» Prompt:
From first line to last, retype the data exactly.

» Data provided:
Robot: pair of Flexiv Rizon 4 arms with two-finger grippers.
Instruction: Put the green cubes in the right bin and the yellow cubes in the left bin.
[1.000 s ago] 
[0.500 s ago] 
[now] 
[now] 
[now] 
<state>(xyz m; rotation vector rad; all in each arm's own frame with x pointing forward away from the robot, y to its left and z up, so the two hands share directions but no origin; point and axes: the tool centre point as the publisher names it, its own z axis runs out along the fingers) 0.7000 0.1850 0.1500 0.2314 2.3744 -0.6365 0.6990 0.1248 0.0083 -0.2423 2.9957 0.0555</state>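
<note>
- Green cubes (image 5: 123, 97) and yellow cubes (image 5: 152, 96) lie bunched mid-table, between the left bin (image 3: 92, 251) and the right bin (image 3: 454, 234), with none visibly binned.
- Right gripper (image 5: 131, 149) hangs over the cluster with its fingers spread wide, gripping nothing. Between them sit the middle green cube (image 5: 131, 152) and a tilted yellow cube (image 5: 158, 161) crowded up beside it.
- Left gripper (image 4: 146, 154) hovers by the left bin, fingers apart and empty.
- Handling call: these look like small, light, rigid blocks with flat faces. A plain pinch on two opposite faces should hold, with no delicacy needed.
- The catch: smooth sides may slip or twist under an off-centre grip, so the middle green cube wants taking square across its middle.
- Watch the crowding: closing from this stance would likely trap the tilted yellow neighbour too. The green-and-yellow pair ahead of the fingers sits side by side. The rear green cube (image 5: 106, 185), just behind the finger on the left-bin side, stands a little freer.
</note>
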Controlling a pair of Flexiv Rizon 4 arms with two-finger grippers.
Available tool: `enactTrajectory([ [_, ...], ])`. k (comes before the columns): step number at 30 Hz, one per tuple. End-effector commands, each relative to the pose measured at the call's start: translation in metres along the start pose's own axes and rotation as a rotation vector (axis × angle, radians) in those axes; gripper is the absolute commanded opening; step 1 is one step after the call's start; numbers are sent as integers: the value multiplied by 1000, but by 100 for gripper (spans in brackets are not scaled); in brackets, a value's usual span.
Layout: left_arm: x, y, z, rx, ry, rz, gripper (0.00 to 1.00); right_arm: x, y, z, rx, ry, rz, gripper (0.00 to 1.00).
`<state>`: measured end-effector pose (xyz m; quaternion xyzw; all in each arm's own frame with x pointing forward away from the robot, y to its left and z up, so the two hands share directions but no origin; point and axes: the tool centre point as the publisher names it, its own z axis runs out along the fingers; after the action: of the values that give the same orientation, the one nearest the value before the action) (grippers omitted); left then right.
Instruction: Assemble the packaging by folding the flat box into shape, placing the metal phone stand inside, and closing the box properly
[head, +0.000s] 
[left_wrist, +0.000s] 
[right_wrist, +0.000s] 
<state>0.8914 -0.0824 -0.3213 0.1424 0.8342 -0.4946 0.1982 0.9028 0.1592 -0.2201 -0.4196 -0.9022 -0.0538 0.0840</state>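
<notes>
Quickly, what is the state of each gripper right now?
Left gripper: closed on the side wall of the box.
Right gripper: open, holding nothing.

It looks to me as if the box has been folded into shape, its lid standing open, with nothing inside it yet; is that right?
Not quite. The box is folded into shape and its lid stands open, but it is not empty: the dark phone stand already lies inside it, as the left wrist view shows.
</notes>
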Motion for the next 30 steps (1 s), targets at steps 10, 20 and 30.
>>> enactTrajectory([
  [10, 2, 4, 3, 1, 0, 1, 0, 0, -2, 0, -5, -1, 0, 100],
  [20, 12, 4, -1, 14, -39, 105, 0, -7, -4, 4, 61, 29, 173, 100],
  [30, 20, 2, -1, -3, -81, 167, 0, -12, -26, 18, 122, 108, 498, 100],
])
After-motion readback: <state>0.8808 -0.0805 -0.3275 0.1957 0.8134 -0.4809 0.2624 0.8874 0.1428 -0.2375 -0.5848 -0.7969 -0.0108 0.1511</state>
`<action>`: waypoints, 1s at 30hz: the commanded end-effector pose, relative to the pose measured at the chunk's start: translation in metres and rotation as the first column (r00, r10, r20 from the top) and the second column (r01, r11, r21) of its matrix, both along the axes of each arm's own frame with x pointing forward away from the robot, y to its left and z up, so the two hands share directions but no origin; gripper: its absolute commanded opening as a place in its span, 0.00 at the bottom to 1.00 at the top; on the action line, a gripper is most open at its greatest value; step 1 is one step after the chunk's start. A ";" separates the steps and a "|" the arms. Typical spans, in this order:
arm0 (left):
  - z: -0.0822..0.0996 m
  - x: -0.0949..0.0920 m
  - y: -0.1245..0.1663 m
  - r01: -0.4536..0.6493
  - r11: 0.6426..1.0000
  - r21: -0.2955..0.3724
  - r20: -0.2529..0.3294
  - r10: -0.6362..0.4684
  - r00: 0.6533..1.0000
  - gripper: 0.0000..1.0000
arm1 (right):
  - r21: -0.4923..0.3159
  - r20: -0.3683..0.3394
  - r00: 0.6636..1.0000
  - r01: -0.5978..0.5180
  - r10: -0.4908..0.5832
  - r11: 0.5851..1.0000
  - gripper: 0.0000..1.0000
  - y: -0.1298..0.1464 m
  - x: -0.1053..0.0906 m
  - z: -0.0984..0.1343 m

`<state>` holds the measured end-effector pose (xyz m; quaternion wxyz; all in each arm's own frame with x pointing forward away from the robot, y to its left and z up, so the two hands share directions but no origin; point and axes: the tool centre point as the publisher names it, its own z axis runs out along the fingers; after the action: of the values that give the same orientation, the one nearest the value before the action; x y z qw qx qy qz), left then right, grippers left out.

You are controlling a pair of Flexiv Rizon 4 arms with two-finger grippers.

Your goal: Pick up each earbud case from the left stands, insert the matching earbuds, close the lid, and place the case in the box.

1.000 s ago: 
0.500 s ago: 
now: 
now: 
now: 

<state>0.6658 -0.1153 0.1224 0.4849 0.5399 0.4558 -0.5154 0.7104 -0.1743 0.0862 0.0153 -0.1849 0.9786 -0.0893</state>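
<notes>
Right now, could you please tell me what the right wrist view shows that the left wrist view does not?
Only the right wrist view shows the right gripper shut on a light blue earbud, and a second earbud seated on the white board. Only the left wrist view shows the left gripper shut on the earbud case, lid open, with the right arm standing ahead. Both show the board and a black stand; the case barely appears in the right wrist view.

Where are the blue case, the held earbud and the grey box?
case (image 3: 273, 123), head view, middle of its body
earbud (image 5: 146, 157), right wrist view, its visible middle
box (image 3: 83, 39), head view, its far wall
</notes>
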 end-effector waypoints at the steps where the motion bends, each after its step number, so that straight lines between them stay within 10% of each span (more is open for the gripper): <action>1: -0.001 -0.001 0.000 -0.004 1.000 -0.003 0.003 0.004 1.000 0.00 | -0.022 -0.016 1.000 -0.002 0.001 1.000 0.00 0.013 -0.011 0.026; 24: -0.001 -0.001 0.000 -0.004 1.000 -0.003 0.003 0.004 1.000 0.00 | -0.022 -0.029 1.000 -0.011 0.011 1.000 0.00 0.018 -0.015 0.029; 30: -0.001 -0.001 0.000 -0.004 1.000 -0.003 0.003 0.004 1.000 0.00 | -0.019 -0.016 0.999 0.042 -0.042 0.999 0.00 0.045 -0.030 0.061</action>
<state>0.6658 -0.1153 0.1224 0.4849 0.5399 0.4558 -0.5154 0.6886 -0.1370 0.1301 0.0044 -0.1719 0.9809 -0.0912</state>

» Answer to this problem:
Robot: pair of Flexiv Rizon 4 arms with two-finger grippers.
Instruction: Put the green cubes in the right bin and the yellow cubes in the left bin.
[1.000 s ago] 
[0.500 s ago] 
[now] 
[now] 
[now] 
<state>(xyz m; rotation vector rad; all in each arm's own frame with x pointing forward away from the robot, y to its left and z up, so the two hands share directions but no origin; point and axes: the tool centre point as the publisher names it, its own z axis runs out along the fingers) 0.7000 0.1850 0.1500 0.2314 2.3744 -0.6365 0.6990 0.1248 0.0083 -0.2423 2.9957 0.0555</state>
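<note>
- Green cubes (image 5: 123, 97) and yellow cubes (image 5: 152, 96) lie bunched mid-table, between the left bin (image 3: 92, 251) and the right bin (image 3: 454, 234), with none visibly binned.
- Right gripper (image 5: 131, 149) hangs over the cluster with its fingers spread wide, gripping nothing. Between them sit the middle green cube (image 5: 131, 152) and a tilted yellow cube (image 5: 158, 161) crowded up beside it.
- Left gripper (image 4: 146, 154) hovers by the left bin, fingers apart and empty.
- Handling call: these look like small, light, rigid blocks with flat faces. A plain pinch on two opposite faces should hold, with no delicacy needed.
- The catch: smooth sides may slip or twist under an off-centre grip, so the middle green cube wants taking square across its middle.
- Watch the crowding: closing from this stance would likely trap the tilted yellow neighbour too. The green-and-yellow pair ahead of the fingers sits side by side. The rear green cube (image 5: 106, 185), just behind the finger on the left-bin side, stands a little freer.
</note>
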Controlling a pair of Flexiv Rizon 4 arms with two-finger grippers.
Available tool: `enactTrajectory([ [_, ...], ])`. k (comes before the columns): step number at 30 Hz, one per tuple. End-effector commands, each relative to the pose measured at the call's start: translation in metres along the start pose's own axes and rotation as a rotation vector (axis × angle, radians) in those axes; gripper is the absolute commanded opening; step 1 is one step after the call's start; numbers are sent as integers: the value multiplied by 1000, but by 100 for gripper (spans in brackets are not scaled); in brackets, a value's usual span.
Layout: left_arm: x, y, z, rx, ry, rz, gripper (0.00 to 1.00); right_arm: x, y, z, rx, ry, rz, gripper (0.00 to 1.00).
`<state>`: measured end-effector pose (xyz m; quaternion xyzw; all in each arm's own frame with x pointing forward away from the robot, y to its left and z up, so the two hands share directions but no origin; point and axes: the tool centre point as the publisher names it, its own z axis runs out along the fingers; after the action: of the values that give the same orientation, the one nearest the value before the action) (grippers omitted); left then right.
Instruction: Assemble the packaging by folding the flat box into shape, placing the metal phone stand inside, and closing the box properly
[head, +0.000s] 
[left_wrist, +0.000s] 
[right_wrist, +0.000s] 
<state>0.8914 -0.0824 -0.3213 0.1424 0.8342 -0.4946 0.1982 0.9028 0.1592 -0.2201 -0.4196 -0.9022 -0.0538 0.0840</state>
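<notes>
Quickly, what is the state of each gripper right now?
Left gripper: closed on the side wall of the box.
Right gripper: open, holding nothing.

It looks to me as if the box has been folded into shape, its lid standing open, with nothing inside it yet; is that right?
Not quite. The box is folded into shape and its lid stands open, but it is not empty: the dark phone stand already lies inside it, as the left wrist view shows.
</notes>
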Motion for the next 30 steps (1 s), targets at steps 10, 20 and 30.
>>> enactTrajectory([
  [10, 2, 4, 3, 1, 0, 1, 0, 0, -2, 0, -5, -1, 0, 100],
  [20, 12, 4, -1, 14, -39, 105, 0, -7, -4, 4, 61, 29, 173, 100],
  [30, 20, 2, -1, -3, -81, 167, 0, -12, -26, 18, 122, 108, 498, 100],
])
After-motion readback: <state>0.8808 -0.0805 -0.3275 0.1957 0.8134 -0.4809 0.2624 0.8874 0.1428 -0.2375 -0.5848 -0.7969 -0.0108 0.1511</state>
`<action>`: waypoints, 1s at 30hz: the commanded end-effector pose, relative to the pose measured at the chunk's start: translation in metres and rotation as the first column (r00, r10, r20 from the top) and the second column (r01, r11, r21) of its matrix, both along the axes of each arm's own frame with x pointing forward away from the robot, y to its left and z up, so the two hands share directions but no origin; gripper: its absolute commanded opening as a place in its span, 0.00 at the bottom to 1.00 at the top; on the action line, a gripper is most open at its greatest value; step 1 is one step after the chunk's start. A ";" separates the steps and a "|" the arms. Typical spans, in this order:
arm0 (left):
  - z: -0.0822..0.0996 m
  - x: -0.0949..0.0920 m
  - y: -0.1245..0.1663 m
  - r01: -0.4536..0.6493
  - r11: 0.6426..1.0000
  - r21: -0.2955..0.3724
  - r20: -0.2529..0.3294
  - r10: -0.6362..0.4684
  - r00: 0.6533..1.0000
  - gripper: 0.0000..1.0000
arm1 (right):
  - r21: -0.4923..0.3159
  - r20: -0.3683..0.3394
  - r00: 0.6636..1.0000
  - r01: -0.5978..0.5180
  - r10: -0.4908..0.5832
  - r11: 0.5851..1.0000
  - gripper: 0.0000..1.0000
  - y: -0.1298..0.1464 m
  - x: -0.1053..0.0906 m
  - z: -0.0984..0.1343 m

`<state>` holds the measured end-effector pose (xyz m; quaternion wxyz; all in each arm's own frame with x pointing forward away from the robot, y to its left and z up, so the two hands share directions but no origin; point and axes: the tool centre point as the publisher names it, its own z axis runs out along the fingers; after the action: of the values that give the same orientation, the one nearest the value before the action; x y z qw qx qy qz), left then right, grippers left out.

You are controlling a pair of Flexiv Rizon 4 arms with two-finger grippers.

Your goal: Pick up each earbud case from the left stands, insert the matching earbuds, close the lid, and place the case in the box.

1.000 s ago: 
0.500 s ago: 
now: 
now: 
now: 

<state>0.6658 -0.1153 0.1224 0.4849 0.5399 0.4558 -0.5154 0.7104 -0.1743 0.0862 0.0153 -0.1849 0.9786 -0.0893</state>
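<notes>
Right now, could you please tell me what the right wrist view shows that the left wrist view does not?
Only the right wrist view shows the right gripper shut on a light blue earbud, and a second earbud seated on the white board. Only the left wrist view shows the left gripper shut on the earbud case, lid open, with the right arm standing ahead. Both show the board and a black stand; the case barely appears in the right wrist view.

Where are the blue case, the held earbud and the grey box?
case (image 3: 273, 123), head view, middle of its body
earbud (image 5: 146, 157), right wrist view, its visible middle
box (image 3: 83, 39), head view, its far wall
</notes>
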 end-effector waypoints at the steps where the motion bends, each after its step number, so that straight lines between them stay within 10% of each span (more is open for the gripper): <action>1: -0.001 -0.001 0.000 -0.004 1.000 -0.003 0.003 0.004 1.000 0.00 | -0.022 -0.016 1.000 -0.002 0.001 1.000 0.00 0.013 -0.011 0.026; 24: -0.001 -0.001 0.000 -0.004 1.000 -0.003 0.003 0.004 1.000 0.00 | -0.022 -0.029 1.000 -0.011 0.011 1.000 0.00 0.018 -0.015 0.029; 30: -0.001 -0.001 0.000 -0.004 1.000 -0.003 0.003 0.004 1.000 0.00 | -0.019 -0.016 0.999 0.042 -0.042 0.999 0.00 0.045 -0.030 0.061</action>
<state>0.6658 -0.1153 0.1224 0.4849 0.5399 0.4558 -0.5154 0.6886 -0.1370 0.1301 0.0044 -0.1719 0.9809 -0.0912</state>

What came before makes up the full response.